- Problem: Go through the entries below line by line and count those containing "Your"; the answer is that count alone.

- Data shown:
"""

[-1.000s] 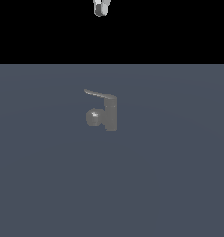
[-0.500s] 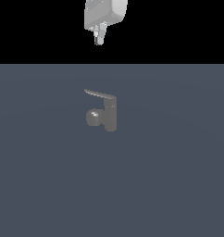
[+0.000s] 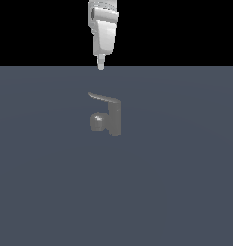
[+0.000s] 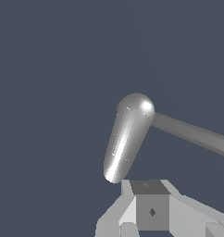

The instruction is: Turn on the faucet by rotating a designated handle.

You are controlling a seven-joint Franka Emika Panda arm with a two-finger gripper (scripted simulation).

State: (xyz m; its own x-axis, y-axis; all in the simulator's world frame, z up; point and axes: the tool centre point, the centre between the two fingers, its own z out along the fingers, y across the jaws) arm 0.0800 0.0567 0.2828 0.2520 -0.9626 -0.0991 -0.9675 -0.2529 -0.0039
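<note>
A plain slate-grey floor (image 3: 186, 192) fills the exterior view below a black backdrop. At frame centre stands the faucet (image 3: 111, 117), its handle (image 3: 103, 99) reaching toward the upper left. The gripper (image 3: 100, 66) hangs above the handle, touching and holding nothing; the fingers appear together. It should descend beside the blade tip, then push sideways.

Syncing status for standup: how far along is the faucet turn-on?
Done: nothing on the fixture yet. The handle sits untouched on the faucet.
In hand: approach. The claw hangs above the handle's free end, clear of it; open or shut can't be told.
Left: descend, contact the lever, rotate it.
</note>
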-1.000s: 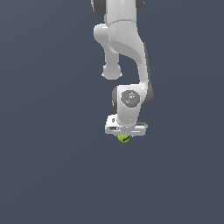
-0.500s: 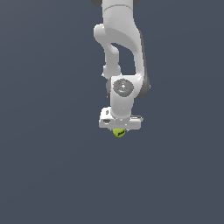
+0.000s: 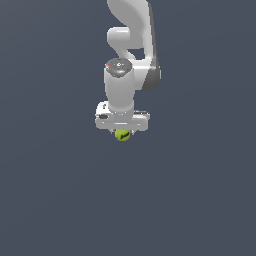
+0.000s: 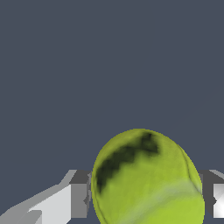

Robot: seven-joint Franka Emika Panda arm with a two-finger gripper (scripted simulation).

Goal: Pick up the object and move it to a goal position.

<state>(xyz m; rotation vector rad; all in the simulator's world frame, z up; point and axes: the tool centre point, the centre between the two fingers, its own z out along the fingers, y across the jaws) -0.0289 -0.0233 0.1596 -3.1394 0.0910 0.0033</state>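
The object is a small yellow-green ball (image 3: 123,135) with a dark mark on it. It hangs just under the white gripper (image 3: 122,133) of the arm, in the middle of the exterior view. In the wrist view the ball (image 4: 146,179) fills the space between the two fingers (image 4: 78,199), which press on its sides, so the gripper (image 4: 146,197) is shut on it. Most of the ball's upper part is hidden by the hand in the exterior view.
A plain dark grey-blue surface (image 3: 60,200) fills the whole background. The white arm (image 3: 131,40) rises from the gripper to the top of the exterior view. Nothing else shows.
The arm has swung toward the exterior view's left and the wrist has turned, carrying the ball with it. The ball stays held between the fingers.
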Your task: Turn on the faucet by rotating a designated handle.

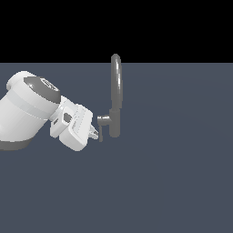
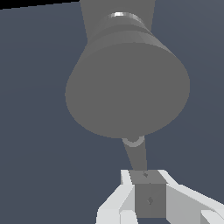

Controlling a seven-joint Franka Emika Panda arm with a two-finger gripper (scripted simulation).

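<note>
Exterior view: my gripper point(image 1: 95, 133) sits right at the handle point(image 1: 102, 133), which hangs off the faucet point(image 1: 115, 98) stub. Wrist view: fingers point(image 2: 117, 197) look clamped on the handle point(image 2: 140, 159), near its tip, so I reckon a sloppy turn slips them off.

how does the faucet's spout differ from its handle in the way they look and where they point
The spout is tall, arched, and rises above the tap's body; the handle is a short thin lever hanging down from a side stub. The spout stands free, while the handle sits at the gripper fingertips. Both are plain grey metal.
</note>
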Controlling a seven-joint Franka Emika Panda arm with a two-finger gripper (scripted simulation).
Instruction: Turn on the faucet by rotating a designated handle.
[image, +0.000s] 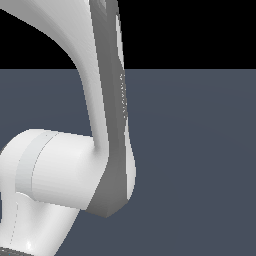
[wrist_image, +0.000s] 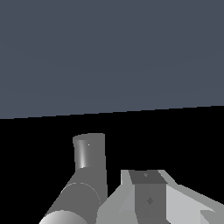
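Pincer state I cannot tell — only one grey-white finger block (wrist_image: 148, 199) shows in the wrist view, close beside a grey cylindrical tube (wrist_image: 89, 155) that is probably part of the faucet, though whether spout or base is unclear. No handle is visible in either view; the exterior view is filled by the white robot arm (image: 65, 170). Judging by this, the approach is in hand — next, the handle must be located and contacted. No writing or labels are readable.

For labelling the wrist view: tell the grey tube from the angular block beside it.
The grey tube is round, with a bright streak; the angular gripper block is flat-faceted. The tube is darker; the block has paler faces. Both are grey and sit close together.
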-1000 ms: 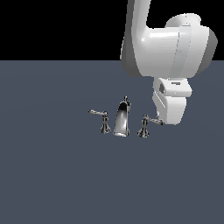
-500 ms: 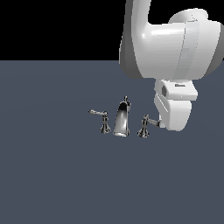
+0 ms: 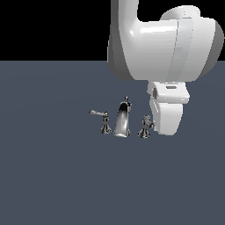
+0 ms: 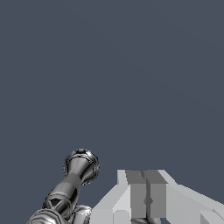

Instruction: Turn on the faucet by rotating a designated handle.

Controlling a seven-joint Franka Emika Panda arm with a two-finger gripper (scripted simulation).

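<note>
Faucet (image 3: 123,119) mid bench (image 3: 52,176). Handle (image 3: 145,126) on ext view's right of spout, just beside arm's wrist housing. Fingers (image 4: 139,192) pressed together, gripping nothing, next to chrome handle in wrist cam.
</note>
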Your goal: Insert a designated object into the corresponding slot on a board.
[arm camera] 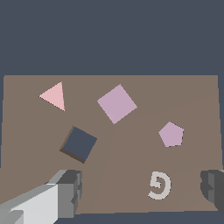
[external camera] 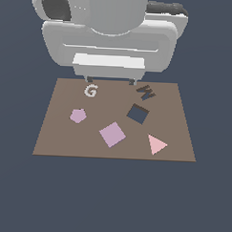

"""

- Output of the task: 2